How can you stop those repeated questions?
You can’t! If that’s the course dementia has decided it’s going to take, you can’t stop it. It’ll be the same with all the other changed behaviours you’re going to meet later.
What you can do, as carer, is take control of your own responses.
I’m learning that better now in the late stages of dementia. (I’m still learning as you’ll have seen if you read my story ‘The Day I Kidnapped My Wife’.) In the early days, I’d often snap back at the repeated questions – ‘I just told you. Why don’t you listen?’. Or if Lena made an assertion that was clearly untrue – like saying that her mum was still alive when she’s been gone for 15 years – I’d argue with her, point out the logic:
‘We visited her grave last month, when we were in Stockholm.’
‘I know, but she’s not dead.
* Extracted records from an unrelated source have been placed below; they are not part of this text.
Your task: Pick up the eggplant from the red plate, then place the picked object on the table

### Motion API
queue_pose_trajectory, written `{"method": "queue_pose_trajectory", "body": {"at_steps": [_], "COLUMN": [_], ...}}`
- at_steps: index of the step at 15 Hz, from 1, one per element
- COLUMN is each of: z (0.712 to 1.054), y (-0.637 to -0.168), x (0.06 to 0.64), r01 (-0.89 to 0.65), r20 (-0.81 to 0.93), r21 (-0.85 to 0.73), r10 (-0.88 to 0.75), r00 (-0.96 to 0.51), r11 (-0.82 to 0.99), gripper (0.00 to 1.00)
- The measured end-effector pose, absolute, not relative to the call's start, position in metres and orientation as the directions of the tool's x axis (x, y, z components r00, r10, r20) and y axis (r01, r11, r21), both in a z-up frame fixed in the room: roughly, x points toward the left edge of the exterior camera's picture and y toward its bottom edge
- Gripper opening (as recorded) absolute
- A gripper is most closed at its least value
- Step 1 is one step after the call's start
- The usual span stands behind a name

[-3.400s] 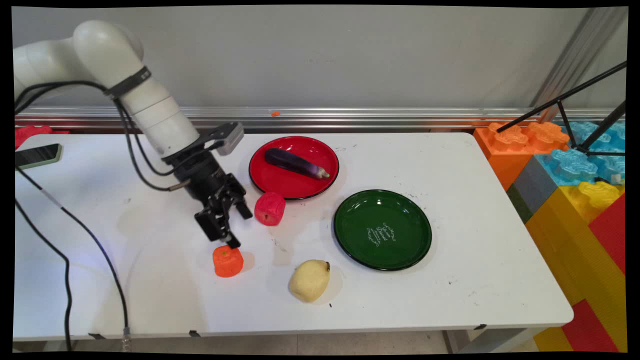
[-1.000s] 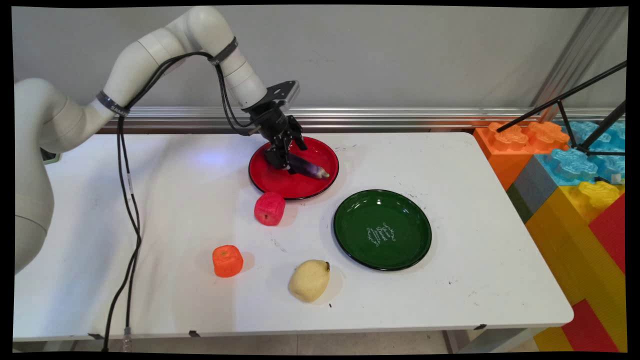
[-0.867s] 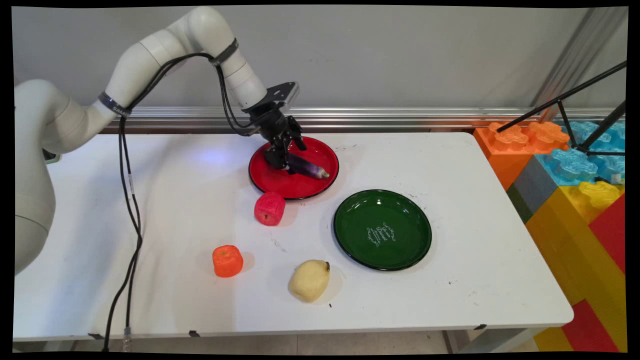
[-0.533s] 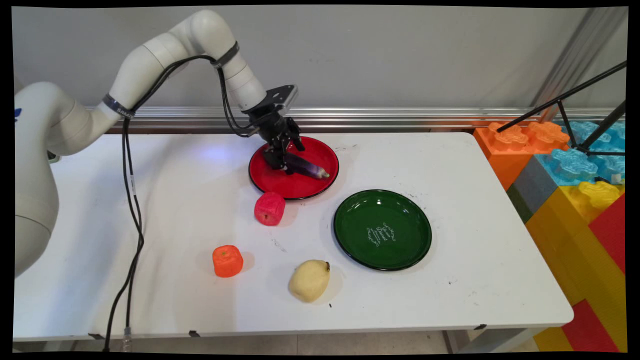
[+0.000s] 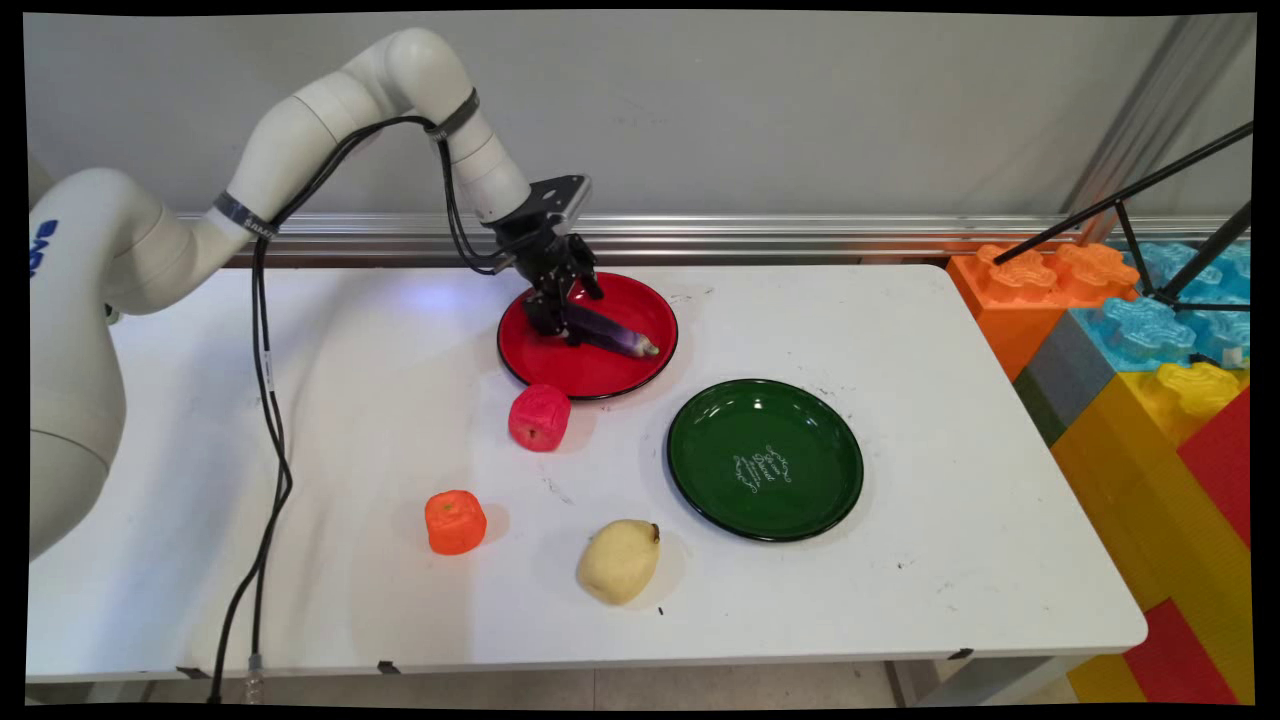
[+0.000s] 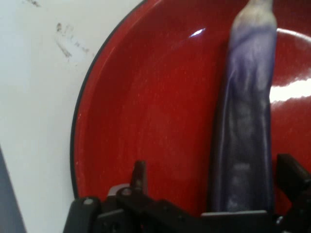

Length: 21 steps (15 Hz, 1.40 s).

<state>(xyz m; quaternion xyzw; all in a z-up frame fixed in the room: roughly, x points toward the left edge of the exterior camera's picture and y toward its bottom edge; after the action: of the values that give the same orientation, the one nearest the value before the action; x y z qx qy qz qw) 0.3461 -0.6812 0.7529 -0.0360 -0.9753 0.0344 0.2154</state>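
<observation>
Down on the red plate (image 5: 600, 375), the gripper (image 5: 560, 325) clamps the eggplant (image 5: 615, 335) at its left end — table (image 5: 900, 450) rightward lies open.

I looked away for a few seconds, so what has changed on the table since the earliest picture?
The gripper left the orange toy fruit and swung over to the red plate, where it now sits at the eggplant. The eggplant, plates and fruits stayed put.
</observation>
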Motion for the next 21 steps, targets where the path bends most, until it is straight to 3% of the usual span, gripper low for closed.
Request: {"method": "queue_pose_trajectory", "body": {"at_steps": [2, 3, 11, 21], "z": [0.751, 0.750, 0.751, 0.777], "y": [-0.683, -0.685, -0.687, -0.683], "x": [0.348, 0.349, 0.350, 0.334], "r01": [0.059, 0.060, 0.051, 0.011], "r20": [0.412, 0.409, 0.404, 0.445], "r21": [-0.088, -0.090, -0.086, -0.066], "r10": [0.090, 0.092, 0.081, 0.039], "r00": [-0.907, -0.908, -0.911, -0.895], "r11": [0.994, 0.994, 0.995, 0.998], "gripper": [1.00, 0.00, 0.00, 0.00]}}
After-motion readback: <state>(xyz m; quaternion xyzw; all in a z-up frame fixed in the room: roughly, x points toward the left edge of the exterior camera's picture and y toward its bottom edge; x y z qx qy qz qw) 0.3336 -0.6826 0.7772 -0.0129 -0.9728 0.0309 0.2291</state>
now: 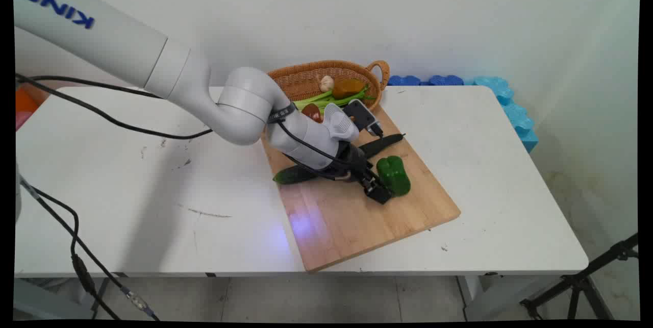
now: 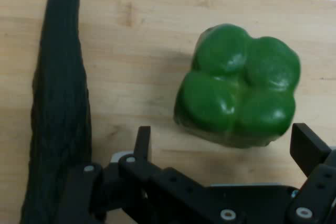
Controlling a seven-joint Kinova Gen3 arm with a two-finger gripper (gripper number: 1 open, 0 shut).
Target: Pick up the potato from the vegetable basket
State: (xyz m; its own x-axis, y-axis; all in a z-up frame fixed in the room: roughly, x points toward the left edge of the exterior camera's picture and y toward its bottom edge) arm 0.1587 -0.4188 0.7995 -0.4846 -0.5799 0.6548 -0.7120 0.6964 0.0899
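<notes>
A green bell pepper [image 1: 394, 175] [image 2: 239, 87] lies on a wooden cutting board [image 1: 357, 216] [image 2: 136, 77]. My gripper [image 1: 378, 190] [image 2: 226, 142] hangs low right beside the pepper, open, one finger [image 2: 143, 141] on each side of the pepper's near end without closing on it. A long dark cucumber [image 1: 296, 175] [image 2: 58, 114] lies across the board just beside the gripper, partly hidden under my wrist in the main view.
A wicker basket [image 1: 375, 70] at the board's far end holds green stalks [image 1: 326, 97], a garlic bulb [image 1: 326, 83], a brown vegetable [image 1: 348, 87] and a reddish one [image 1: 312, 112]. Blue foam blocks [image 1: 505, 103] line the table's far right edge.
</notes>
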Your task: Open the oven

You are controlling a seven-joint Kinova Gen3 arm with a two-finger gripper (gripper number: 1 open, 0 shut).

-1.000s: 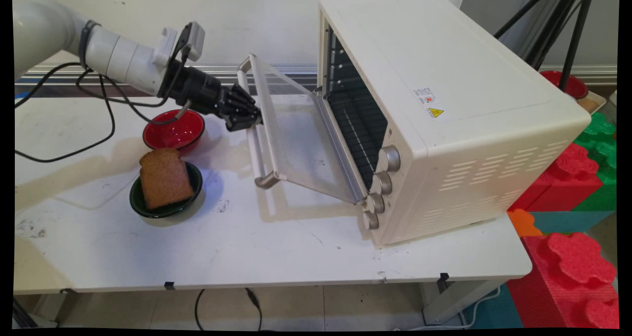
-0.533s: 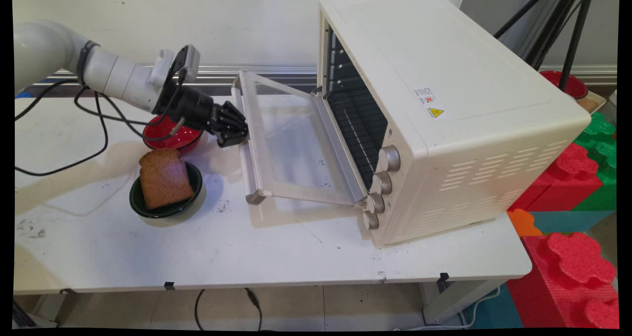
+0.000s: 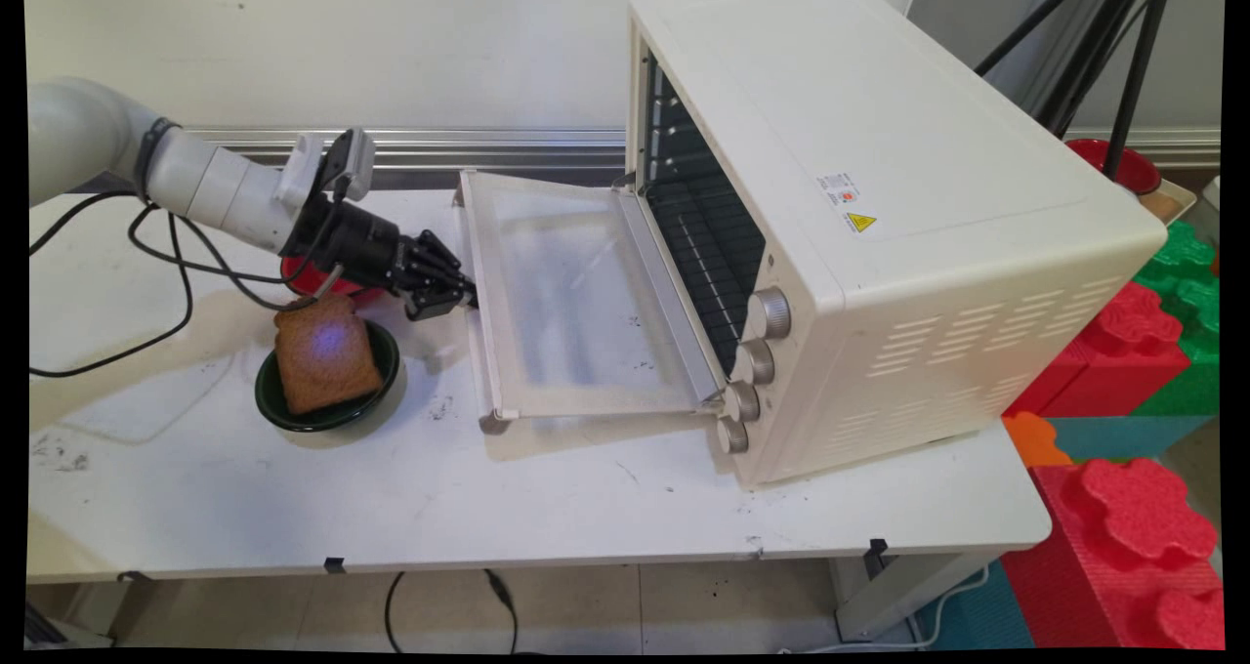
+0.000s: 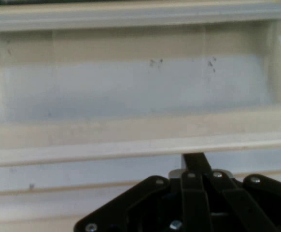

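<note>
At six o'clock the white table [image 3: 547,508] lies bare up to its front edge; at about nine o'clock from the table's middle stands a dark green bowl [image 3: 273,405] with a slice of brown bread [image 3: 327,352] leaning in it.

Just past the bowl, towards one o'clock from it, the gripper [image 3: 459,298] meets the door handle [image 3: 480,371] at mid-length; a red bowl [image 3: 298,275] shows partly behind the wrist at eleven o'clock from the bread.

In the hand view the fingers are clenched together into one narrow black strip, with nothing between them; their tips reach the pale bar and go out of sight at it; so we judge that they bear on or hook the handle and do not pinch it.

The glass door [image 3: 576,303] lies open and almost level, just above the tabletop, hinged along its three o'clock edge to the cream oven [image 3: 879,156]; the oven's racks show dark inside.

Such contact, we judge, holds only while the force runs square across the bar; the wrist must follow the door's arc about the hinge and stay low at mid-bar; a sideways drift could slip the tips off; the bread bowl sits near the wrist, so the elbow side needs room.
</note>
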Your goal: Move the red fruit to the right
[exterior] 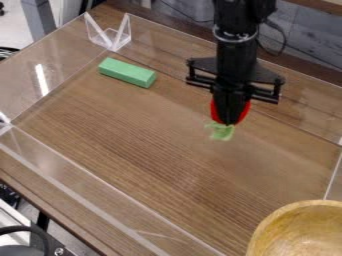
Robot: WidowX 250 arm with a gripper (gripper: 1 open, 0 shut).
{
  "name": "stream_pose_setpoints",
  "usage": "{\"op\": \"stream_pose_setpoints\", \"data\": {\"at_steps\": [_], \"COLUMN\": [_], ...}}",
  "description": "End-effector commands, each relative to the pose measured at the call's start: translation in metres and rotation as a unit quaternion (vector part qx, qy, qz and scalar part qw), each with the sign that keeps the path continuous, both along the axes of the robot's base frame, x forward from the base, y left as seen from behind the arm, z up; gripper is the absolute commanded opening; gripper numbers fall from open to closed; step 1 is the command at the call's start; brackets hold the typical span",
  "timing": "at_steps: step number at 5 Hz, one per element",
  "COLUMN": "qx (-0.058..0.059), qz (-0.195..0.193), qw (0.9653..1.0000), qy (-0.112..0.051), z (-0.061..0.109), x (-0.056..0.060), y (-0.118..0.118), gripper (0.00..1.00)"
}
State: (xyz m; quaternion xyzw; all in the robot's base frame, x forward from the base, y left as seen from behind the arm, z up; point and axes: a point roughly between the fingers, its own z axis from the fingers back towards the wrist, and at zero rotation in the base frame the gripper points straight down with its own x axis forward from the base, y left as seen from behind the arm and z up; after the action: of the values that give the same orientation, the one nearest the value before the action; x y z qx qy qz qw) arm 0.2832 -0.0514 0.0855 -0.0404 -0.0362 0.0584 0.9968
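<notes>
The red fruit point(230, 109) is a small bright red toy with a pale green leafy piece point(223, 131) hanging at its lower end. My gripper point(231, 103) points straight down over the right half of the wooden table and is shut on the red fruit. The fruit's upper part is hidden between the black fingers. Its green tip hangs just above or on the wood; contact cannot be told.
A flat green rectangular block point(127, 72) lies at the back left. A clear plastic wall point(54, 50) rings the wooden table point(147, 150), with a clear folded stand point(110, 34) at the back. A wooden bowl point(302, 232) sits at the front right corner.
</notes>
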Motion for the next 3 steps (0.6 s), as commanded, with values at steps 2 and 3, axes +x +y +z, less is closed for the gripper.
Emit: {"op": "stream_pose_setpoints", "data": {"at_steps": [2,3], "qx": [-0.005,-0.005], "qz": [-0.022,-0.048], "qw": [0.9997,0.9988], "qy": [-0.011,-0.01], "z": [0.0194,0.018], "x": [-0.0106,-0.0051], "y": [-0.003,-0.0017], "gripper": [0.0,1.0]}}
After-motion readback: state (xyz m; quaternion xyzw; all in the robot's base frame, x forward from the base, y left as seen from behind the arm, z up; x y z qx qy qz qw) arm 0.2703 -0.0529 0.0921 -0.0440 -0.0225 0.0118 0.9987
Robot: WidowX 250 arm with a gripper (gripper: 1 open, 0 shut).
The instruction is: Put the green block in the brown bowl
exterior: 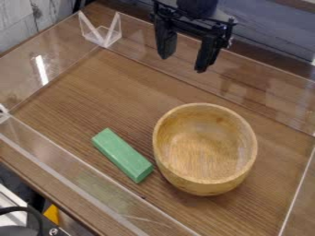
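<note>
My pincer [186,63] hangs apart, fingers spread; green block [122,155] lies just beside brown bowl [204,148]; best descend squarely over its middle, gripping across the narrow width.

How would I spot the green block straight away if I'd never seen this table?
Find the wooden table, then the big round light-brown bowl near the bottom of the picture. Just left of it lies the green block, a small, flat, slanting bar. Its bright green colour and straight edges set it apart from the round bowl.
</note>
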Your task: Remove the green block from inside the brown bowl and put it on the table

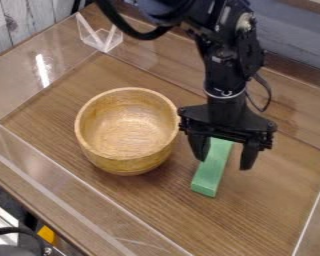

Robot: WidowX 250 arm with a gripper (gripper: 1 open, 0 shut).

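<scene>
I see the green block as one plain bright green, with no marking on it. The brown bowl is light honey-brown wood outside, paler inside with fine ringed grain. The table is dark brown with long wood-grain streaks. My gripper and its arm are black. The acrylic walls are clear, with white glare.

The gripper stands in front of the green block's upper end and hides it, the arm's upper part runs off the top edge, and the table is cut off on all sides.
</scene>
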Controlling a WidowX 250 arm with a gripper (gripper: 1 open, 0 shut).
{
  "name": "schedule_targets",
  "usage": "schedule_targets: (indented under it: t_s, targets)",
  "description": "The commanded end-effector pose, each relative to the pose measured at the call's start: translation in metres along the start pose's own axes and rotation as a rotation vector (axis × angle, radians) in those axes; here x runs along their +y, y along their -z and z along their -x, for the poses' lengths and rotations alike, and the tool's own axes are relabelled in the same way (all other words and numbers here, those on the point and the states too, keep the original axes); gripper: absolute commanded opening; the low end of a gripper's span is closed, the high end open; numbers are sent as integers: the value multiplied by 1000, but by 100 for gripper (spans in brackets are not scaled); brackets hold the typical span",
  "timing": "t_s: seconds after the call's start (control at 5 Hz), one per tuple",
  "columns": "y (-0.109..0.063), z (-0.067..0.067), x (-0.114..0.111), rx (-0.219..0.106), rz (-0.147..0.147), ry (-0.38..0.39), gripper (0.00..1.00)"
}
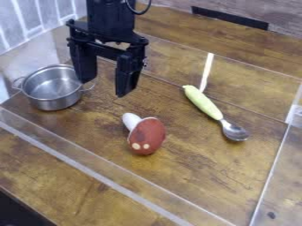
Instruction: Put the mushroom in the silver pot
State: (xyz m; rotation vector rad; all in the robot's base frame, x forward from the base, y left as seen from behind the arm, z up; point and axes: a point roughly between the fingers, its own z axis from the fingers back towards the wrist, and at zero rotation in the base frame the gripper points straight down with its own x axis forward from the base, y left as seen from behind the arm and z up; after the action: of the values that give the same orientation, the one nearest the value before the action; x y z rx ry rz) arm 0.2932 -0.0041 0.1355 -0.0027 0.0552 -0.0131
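The mushroom (145,134) lies on its side near the middle of the wooden table, reddish-brown spotted cap toward the camera and white stem pointing back left. The silver pot (51,87) stands at the left, round, shiny and holding nothing. My black gripper (104,81) hangs pointing straight down between them, behind and to the left of the mushroom and just right of the pot. Its two fingers stand wide apart with nothing between them.
A green-handled spoon (213,109) with a metal bowl lies to the right of the mushroom. A white stick (207,72) stands up behind it. Clear low walls (71,148) border the table at the front and right sides.
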Motion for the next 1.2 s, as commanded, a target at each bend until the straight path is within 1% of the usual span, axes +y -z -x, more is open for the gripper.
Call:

Don’t say that. You don’t know her.’
Logic doesn’t work with dementia. Nor does snapping back. Nor does ignoring the question. All it does is create confrontation, cause resistance. It makes Lena unhappy. And it makes me unhappy.
So, if you start getting those repeated questions –
– Who’s that? What are they doing?
… just give the same answer you gave before. When your head tells you to add ‘and that’s the tenth time I’ve told you‘, just learn to bite your tongue. It’ll hurt less.